She seated herself in the one Miss Grayling had just vacated. I sat down beside her. She glanced at me, laughter in her eyes. I was all in a stupid tremblement.
‘You remember that last night I told you that I might require your friendly services in diplomatic intervention?’ I nodded,—I felt that the allusion was unfair. ‘Well, the occasion’s come,—or, at least, it’s very near.’ She was still,—and I said nothing to help her. ‘You know how unreasonable papa can be.’
I did,—never a more pig-headed man in England than Geoffrey Lindon,—or, in a sense, a duller. But, just then, I was not prepared to admit it to his child.
‘You know what an absurd objection he has to—Paul.’
There was an appreciative hesitation before she uttered the fellow’s Christian name,—when it came it was with an accent of tenderness which stung me like a gadfly. To speak to me—of all men,—of the fellow in such a tone was—like a woman.

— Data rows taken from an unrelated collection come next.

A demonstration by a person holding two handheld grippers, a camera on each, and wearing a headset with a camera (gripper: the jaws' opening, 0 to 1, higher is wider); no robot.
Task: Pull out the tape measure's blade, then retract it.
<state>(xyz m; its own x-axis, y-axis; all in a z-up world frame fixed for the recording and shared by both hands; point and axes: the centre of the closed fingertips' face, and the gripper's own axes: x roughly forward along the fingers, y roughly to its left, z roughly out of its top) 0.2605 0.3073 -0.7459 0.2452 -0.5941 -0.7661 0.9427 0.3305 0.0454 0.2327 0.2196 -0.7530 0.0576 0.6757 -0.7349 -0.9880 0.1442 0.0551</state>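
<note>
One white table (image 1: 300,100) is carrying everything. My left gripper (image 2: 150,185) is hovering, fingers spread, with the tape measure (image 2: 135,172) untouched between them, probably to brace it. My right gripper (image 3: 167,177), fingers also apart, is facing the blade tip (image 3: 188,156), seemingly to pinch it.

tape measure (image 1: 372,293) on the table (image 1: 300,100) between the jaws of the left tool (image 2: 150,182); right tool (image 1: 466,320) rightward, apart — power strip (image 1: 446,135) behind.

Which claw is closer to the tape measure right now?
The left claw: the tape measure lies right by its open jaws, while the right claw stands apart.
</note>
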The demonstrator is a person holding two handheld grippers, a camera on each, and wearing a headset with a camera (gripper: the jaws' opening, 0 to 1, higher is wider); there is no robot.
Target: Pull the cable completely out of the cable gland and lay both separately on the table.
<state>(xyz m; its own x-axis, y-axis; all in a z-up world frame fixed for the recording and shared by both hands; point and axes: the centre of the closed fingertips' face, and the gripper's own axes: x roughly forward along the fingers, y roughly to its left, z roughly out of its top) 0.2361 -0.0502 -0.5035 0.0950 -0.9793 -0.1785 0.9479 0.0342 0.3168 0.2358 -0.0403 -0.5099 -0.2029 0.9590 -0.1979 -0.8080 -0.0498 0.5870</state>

‘Has Mr Lindon no notion of how things stand between you?’
‘Except what he suspects. That is just where you are to come in, papa thinks so much of you—I want you to sound Paul’s praises in his ear—to prepare him for what must come.’ Was ever rejected lover burdened with such a task? Its enormity kept me still. ‘Sydney, you have always been my friend,—my truest, dearest friend. When I was a little girl you used to come between papa and me, to shield me from his wrath. Now that I am a big girl I want you to be on my side once more, and to shield me still.’
Her voice softened. She laid her hand upon my arm. How, under her touch, I burned.
‘But I don’t understand what cause there has been for secrecy,—why should there have been any secrecy from the first?’